The contents of Trump's Jr.'s email to Kushner and others are not known.
When Kushner went before the House and Senate Intelligence Committees, the committees investigating 2016 Russian election meddling had not yet been provided with the documents referenced in the Senate Judiciary Committee letter, according to the source.
A Democratic committee source said that Kushner was interviewed at a date when the panels "did not yet have the documents we needed for the interview."
"We expressed at the time that it would likely be necessary to bring him back, and allegations that still further documents have yet to be provided to the committee will likely make a return to our committee all the more necessary," the source said.
Kushner's lawyer responded on Thursday to the letter from Grassley and Feinstein insisting Kushner has been "responsive to all requests."
"We provided the Judiciary Committee with all relevant documents that had to do with Mr.

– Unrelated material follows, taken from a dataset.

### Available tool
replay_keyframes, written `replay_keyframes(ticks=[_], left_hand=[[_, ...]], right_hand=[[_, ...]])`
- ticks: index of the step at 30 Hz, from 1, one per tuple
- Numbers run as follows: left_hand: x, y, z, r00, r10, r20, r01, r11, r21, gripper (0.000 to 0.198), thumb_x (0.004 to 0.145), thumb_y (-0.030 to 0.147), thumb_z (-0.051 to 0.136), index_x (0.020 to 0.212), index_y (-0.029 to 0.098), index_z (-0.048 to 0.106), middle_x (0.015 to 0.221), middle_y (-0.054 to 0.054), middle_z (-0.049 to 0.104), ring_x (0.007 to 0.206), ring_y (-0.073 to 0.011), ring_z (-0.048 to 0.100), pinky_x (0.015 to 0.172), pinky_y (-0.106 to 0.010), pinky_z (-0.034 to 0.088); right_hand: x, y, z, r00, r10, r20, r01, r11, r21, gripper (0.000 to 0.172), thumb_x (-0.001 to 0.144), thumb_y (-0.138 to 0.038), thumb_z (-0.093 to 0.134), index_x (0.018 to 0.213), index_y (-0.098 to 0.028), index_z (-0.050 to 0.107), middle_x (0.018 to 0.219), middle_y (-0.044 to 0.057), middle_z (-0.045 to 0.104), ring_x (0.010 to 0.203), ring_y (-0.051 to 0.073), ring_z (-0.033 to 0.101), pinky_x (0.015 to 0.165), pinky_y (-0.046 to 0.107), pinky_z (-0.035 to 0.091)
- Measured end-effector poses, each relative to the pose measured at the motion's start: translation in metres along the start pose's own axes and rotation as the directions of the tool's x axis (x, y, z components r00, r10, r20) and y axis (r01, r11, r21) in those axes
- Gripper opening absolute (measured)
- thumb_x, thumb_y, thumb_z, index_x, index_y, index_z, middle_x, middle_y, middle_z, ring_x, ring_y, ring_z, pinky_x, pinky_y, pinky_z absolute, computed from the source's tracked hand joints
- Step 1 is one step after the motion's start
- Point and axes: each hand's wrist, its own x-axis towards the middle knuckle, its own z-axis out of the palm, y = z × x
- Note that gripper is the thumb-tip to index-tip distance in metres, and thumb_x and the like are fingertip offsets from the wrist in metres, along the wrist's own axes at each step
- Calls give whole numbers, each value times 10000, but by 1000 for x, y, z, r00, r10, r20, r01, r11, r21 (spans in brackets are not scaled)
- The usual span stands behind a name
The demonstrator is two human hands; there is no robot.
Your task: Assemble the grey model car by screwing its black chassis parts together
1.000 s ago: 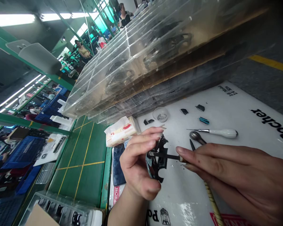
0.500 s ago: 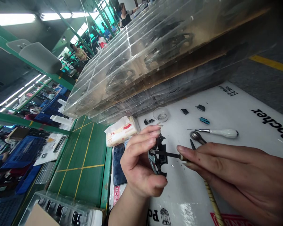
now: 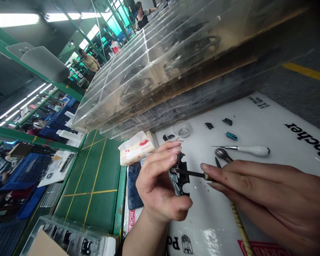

Kushner's calls, contacts or meetings with Russians during the campaign and transition, which was the request," attorney Abbe Lowell said in the statement.
Kushner was interviewed behind closed doors before both the Senate and House intelligence panels in July, following the disclosure of the June 2016 Trump Tower meeting attended by Kushner, Trump Jr., Trump campaign chairman Paul Manafort and a Russian lawyer who was expected to offer dirt on Hillary Clinton.
Kushner publicly released a lengthy opening statement when he testified that said he had "no improper contacts."
"I did not collude, nor know of anyone else in the campaign who colluded, with any foreign government," Kushner said in the statement.
The Senate Judiciary Committee's letter to Kushner seeking missing documents stems from a request the committee made to Kushner last month to provide documents connected with a range of officials and events, including the efforts by WikiLeaks and others to "obtain, disclose, or disseminate 'hacked' emails."
In the letter sent to Kushner on Thursday, the committee said the information Kushner provided on November 3 "may have overlooked several documents."
"There are several documents that are known to exist but were not included in your production," Grassley and Feinstein wrote.
The letter also said Kushner had not provided "documents concerning a 'Russian backdoor overture and dinner invite,'" which Kushner had forwarded, as well as communications he was copied on with Sergei Millian, who is president of the US-based Russian American Chamber of Commerce. The Washington Post reported in March that Millian could be a source in the Trump-Russia dossier.
A Senate Intelligence Committee spokeswoman declined to comment and a House Intelligence Committee spokeswoman did not respond to a request for comment.